Data shown:
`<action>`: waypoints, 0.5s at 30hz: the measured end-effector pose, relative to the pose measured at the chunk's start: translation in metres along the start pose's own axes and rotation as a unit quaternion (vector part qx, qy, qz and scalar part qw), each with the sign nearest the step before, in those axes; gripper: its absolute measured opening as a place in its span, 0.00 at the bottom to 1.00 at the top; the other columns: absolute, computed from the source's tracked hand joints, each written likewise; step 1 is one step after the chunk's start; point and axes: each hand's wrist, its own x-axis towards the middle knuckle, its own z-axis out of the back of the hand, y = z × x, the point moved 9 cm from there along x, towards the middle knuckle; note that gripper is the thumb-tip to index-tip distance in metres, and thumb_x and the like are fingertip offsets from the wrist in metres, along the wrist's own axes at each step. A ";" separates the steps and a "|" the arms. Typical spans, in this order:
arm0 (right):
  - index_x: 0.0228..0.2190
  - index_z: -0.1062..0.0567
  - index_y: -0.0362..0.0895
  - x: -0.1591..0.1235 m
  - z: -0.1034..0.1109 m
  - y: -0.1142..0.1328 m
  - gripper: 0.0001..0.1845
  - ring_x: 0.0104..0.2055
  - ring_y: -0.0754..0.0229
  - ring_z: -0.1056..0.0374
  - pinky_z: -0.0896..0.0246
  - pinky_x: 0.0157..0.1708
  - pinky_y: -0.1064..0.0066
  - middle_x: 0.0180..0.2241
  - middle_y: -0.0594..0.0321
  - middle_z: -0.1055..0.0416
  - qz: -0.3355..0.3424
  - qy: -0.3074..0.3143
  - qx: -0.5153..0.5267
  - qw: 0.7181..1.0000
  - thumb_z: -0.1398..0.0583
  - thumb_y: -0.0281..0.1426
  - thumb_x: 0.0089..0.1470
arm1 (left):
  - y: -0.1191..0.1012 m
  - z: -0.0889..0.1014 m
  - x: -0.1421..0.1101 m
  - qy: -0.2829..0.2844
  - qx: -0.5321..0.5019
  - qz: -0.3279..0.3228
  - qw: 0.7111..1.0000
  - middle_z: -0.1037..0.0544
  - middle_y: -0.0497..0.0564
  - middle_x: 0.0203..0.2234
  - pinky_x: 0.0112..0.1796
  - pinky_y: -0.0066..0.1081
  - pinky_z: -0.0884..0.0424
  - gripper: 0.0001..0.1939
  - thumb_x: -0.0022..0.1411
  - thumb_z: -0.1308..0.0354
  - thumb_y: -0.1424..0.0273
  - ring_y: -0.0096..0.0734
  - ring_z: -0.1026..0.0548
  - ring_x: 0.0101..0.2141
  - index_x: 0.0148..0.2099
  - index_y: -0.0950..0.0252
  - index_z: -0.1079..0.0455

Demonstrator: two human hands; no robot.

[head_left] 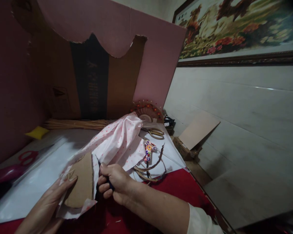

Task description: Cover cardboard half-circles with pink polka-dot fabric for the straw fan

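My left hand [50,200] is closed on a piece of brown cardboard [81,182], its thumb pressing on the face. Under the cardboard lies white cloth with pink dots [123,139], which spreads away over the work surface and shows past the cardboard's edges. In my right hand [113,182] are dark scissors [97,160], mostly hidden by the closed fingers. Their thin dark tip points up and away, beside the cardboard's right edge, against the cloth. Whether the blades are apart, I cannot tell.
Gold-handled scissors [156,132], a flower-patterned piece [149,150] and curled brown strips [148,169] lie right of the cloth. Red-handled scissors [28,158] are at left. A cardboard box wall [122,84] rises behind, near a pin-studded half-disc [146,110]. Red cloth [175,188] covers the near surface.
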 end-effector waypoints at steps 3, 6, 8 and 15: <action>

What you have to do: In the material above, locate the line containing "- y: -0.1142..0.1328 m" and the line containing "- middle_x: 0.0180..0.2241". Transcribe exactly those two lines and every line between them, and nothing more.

Exercise output:
  - y: -0.1142..0.1328 m
  - gripper: 0.0001..0.1845
  - ring_x: 0.0104..0.2055
  - ring_y: -0.0754..0.0229
  - ring_z: -0.1056..0.0374
  - pinky_z: -0.0896..0.0246
  - pinky_x: 0.0157..0.1708
  - pinky_y: -0.1064..0.0066
  - middle_x: 0.0180..0.2241

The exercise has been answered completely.